Christophe hubiera querido detener el tiempo durante esa noche de amor. Se esforzó por grabar en su memoria la lisura de la piel de Mathilde al acariciar sus largas piernas, su mirada húmeda de tristeza y de placer, sus senos blancos, los pliegues del cuello que olían como debía de oler el paraíso, la calidez de su abrazo, sus tímidos gemidos y la voluptuosidad de sus gestos. Conocía de memoria cada rincón de ese cuerpo por el que sentía auténtica veneración. París podía desaparecer bajo un manto de niebla gris, el mundo podía hundirse, pero mientras existiera un ser como Mathilde la felicidad no tendría fin.
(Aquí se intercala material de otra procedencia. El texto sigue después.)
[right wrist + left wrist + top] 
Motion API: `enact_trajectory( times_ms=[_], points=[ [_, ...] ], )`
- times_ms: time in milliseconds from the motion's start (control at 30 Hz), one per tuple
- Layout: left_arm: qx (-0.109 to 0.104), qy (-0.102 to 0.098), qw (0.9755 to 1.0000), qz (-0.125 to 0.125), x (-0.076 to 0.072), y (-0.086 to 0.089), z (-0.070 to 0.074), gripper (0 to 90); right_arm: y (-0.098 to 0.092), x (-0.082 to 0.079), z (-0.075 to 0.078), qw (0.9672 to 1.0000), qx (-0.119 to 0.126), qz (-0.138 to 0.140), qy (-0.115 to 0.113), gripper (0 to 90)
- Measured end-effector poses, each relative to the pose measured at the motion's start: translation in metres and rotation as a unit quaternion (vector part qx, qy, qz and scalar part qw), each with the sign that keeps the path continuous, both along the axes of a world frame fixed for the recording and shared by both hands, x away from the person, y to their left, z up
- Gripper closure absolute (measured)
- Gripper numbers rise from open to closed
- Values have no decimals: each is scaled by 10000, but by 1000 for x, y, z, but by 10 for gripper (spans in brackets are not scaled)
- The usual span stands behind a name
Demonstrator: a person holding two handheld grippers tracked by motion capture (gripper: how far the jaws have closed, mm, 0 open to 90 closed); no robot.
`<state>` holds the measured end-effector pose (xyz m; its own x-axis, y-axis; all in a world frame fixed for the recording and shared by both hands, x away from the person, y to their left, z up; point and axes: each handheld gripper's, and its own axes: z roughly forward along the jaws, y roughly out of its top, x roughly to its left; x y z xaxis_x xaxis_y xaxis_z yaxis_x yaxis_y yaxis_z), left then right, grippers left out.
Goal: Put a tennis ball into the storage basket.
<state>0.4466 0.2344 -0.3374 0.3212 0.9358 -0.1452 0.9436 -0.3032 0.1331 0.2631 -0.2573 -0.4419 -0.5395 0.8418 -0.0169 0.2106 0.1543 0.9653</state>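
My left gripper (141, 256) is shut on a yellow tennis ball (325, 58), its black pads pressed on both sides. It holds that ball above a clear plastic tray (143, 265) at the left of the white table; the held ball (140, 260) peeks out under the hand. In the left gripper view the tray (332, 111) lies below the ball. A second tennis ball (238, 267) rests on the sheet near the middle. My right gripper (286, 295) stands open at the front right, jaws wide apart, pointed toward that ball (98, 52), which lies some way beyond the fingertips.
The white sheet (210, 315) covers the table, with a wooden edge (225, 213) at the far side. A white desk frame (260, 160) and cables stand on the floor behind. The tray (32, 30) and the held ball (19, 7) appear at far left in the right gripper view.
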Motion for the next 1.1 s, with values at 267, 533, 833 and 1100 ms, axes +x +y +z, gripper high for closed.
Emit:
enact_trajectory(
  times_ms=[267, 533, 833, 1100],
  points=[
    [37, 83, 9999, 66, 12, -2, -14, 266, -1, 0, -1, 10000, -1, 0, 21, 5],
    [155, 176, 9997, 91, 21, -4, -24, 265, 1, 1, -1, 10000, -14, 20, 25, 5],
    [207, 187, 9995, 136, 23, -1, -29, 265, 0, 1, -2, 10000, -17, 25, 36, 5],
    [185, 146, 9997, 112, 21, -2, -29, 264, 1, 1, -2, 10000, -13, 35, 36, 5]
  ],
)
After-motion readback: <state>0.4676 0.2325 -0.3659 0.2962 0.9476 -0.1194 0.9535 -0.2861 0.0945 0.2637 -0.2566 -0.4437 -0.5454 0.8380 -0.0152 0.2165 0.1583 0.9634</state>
Al menos eso pensó durante aquella noche.
A la mañana siguiente se despidieron en el portal. Ella no quiso que él la acompañase a dejar la moto a casa de sus padres, y luego al aeropuerto. Bastante difícil era decirse adiós como para encima prolongar la agonía. Se fundieron en un abrazo, rodeados de una multitud sin rostro que se dirigía al trabajo. Tan ensimismados estaban que sólo oían sus propios sollozos. Se separaron lentamente. Ella se colocó el casco, puso en marcha la moto y agitó la mano antes de perderse, engullida por el tráfico. Christophe se quedó solo, y de regreso al apartamento empezó a contar los días que faltaban para volver a verla.